Pdfsink

Ruby wrapper for pdfsink-rs, a fast pure-Rust PDF extraction tool. Extract text, words, page objects, tables, hyperlinks, and regex matches from PDFs — without a Python runtime.

The gem shells out to the bundled pdfsink-rs binary and parses its JSON output, so there is nothing to load into your Ruby process and no FFI.

Requirements

  • Ruby >= 3.2
  • For source installs only: a Rust toolchain (cargo) to compile the binary. Precompiled platform gems bundle the binary and need no toolchain.

Installation

# Gemfile
gem "pdfsink"
bundle install
# or
gem install pdfsink

On supported platforms (x86_64-linux, aarch64-linux, x86_64-darwin, arm64-darwin) a precompiled gem ships the binary. Elsewhere the source gem compiles it on install via cargo install pdfsink-rs.

Building from source

git clone https://github.com/AccountAim/pdfsink-ruby
cd pdfsink-ruby
bundle install
bundle exec rake cargo:build   # compiles the binary into lib/pdfsink/
bundle exec rspec

To point the gem at a binary you built elsewhere, set PDFSINK_BIN:

export PDFSINK_BIN=/path/to/pdfsink-rs

Usage

Open a document

doc = Pdfsink.open("report.pdf")
doc.page_count        # => 12
doc.pages             # => [#<Pdfsink::Page number=1 612.0x792.0>, ...]
doc.each_page { |page| puts page.extract_text }

Extract text

page = doc.page(1)
page.extract_text     # => "Quarterly Report\n..."

# One-shot, without holding a Document:
Pdfsink.extract_text("report.pdf", page: 1)

Words with positions

page.extract_words
# => [{"text" => "Quarterly", "x0" => 72.0, "top" => 90.1, ...}, ...]

Page objects

page.object_counts    # => {"chars" => 812, "lines" => 14, "rects" => 3, ...}
page.objects          # => {"chars" => [...], "lines" => [...], ...}

Tables

page.tables                      # default strategy ("lines")
page.tables(strategy: :text)     # infer from text alignment
# => [["Name", "Age", "City"], ["Alice", "31", "Oakland"], ...]

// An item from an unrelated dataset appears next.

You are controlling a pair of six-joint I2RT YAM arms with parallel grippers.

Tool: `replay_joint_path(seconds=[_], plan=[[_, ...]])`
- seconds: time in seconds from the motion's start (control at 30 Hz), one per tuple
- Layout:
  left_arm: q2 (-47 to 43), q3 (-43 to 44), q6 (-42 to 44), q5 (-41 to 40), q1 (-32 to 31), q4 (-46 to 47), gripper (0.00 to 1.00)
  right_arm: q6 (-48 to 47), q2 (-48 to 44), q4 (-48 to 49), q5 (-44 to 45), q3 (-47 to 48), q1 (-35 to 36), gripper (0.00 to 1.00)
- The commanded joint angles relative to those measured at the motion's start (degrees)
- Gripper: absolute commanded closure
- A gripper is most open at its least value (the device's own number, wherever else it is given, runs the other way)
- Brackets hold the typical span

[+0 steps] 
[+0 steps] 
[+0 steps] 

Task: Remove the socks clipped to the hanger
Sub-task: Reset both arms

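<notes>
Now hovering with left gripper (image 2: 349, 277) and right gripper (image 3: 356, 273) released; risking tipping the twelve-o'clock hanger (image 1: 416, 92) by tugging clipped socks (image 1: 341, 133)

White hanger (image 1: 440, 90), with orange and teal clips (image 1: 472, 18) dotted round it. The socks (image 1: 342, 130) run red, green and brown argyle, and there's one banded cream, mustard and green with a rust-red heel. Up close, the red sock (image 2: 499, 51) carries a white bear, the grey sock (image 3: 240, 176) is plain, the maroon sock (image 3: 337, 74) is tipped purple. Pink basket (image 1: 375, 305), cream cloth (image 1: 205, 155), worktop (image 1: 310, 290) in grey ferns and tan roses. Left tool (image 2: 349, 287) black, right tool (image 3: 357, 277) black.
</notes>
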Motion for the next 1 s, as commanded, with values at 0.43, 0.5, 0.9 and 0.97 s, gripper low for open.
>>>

Strategies: :lines, :lines_strict, :text, :explicit (see Pdfsink::TableStrategy).

page.links
# => [{"uri" => "https://example.com", "x0" => 72.0, ...}]
page.search(/total:\s*\$\d+/i)
# => [{"text" => "Total: $420", "x0" => ..., ...}]

Binary version

Pdfsink.version   # => "0.2.8"

Rails Integration

# config/application.rb (or an initializer)
config.pdfsink.default_table_strategy = :text
config.pdfsink.binary_path = Rails.root.join("bin/pdfsink-rs").to_s

Configuration

Pdfsink.configure do |config|
  config.default_table_strategy = :text   # used when Page#tables gets no strategy
end

The binary is located in this order:

  1. PDFSINK_BIN environment variable
  2. lib/pdfsink/pdfsink-rs inside the gem (bundled / built)
  3. ext/pdfsink/bin/pdfsink-rs (dev location)
  4. pdfsink-rs on PATH

Development

bundle install
bundle exec rake cargo:build
bundle exec rspec

License

MIT — see LICENSE.